DIRECTIONS >>
Would you please retype, exactly, the lines of the listing below between the line with "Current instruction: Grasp" and the line with "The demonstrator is", inclusive?

RECORDED INFORMATION >>

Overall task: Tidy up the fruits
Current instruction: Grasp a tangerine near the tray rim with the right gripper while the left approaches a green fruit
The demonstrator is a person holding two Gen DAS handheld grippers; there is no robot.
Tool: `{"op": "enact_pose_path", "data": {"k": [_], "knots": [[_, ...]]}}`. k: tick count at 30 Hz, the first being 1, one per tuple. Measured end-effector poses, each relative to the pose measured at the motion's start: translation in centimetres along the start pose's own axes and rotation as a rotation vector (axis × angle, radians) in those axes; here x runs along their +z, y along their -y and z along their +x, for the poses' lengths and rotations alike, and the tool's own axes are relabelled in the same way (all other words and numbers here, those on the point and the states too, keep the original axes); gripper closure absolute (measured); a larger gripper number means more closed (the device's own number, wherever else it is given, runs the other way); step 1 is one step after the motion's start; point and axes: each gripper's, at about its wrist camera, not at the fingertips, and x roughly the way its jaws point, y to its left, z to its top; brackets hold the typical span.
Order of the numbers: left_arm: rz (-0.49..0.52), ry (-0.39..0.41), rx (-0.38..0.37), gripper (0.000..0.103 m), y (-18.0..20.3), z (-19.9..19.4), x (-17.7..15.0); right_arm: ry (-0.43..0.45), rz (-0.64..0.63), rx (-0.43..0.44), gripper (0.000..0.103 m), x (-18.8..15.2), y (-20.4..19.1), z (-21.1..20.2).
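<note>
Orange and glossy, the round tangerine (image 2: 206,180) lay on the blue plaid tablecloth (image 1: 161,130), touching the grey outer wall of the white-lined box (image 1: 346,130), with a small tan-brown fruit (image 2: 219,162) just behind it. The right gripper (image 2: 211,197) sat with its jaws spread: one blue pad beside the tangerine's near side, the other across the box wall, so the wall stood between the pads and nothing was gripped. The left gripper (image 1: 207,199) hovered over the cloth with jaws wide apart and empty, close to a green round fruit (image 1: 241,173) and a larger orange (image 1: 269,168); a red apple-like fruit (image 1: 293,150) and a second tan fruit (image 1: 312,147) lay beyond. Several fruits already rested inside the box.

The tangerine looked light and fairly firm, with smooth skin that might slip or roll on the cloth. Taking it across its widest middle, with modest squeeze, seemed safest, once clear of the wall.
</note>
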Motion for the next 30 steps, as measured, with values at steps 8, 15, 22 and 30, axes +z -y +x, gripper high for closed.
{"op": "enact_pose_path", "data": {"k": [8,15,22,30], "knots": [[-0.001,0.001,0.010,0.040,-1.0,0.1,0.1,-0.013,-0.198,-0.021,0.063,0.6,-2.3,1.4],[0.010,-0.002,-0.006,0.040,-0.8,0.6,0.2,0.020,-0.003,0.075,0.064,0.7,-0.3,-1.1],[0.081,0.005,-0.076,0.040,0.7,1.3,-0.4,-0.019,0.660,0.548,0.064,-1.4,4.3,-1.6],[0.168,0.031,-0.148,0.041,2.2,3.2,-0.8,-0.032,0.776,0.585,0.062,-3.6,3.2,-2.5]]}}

TASK OUTPUT >>
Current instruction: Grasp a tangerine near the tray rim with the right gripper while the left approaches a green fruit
The demonstrator is a person holding two Gen DAS handheld grippers; there is no robot.

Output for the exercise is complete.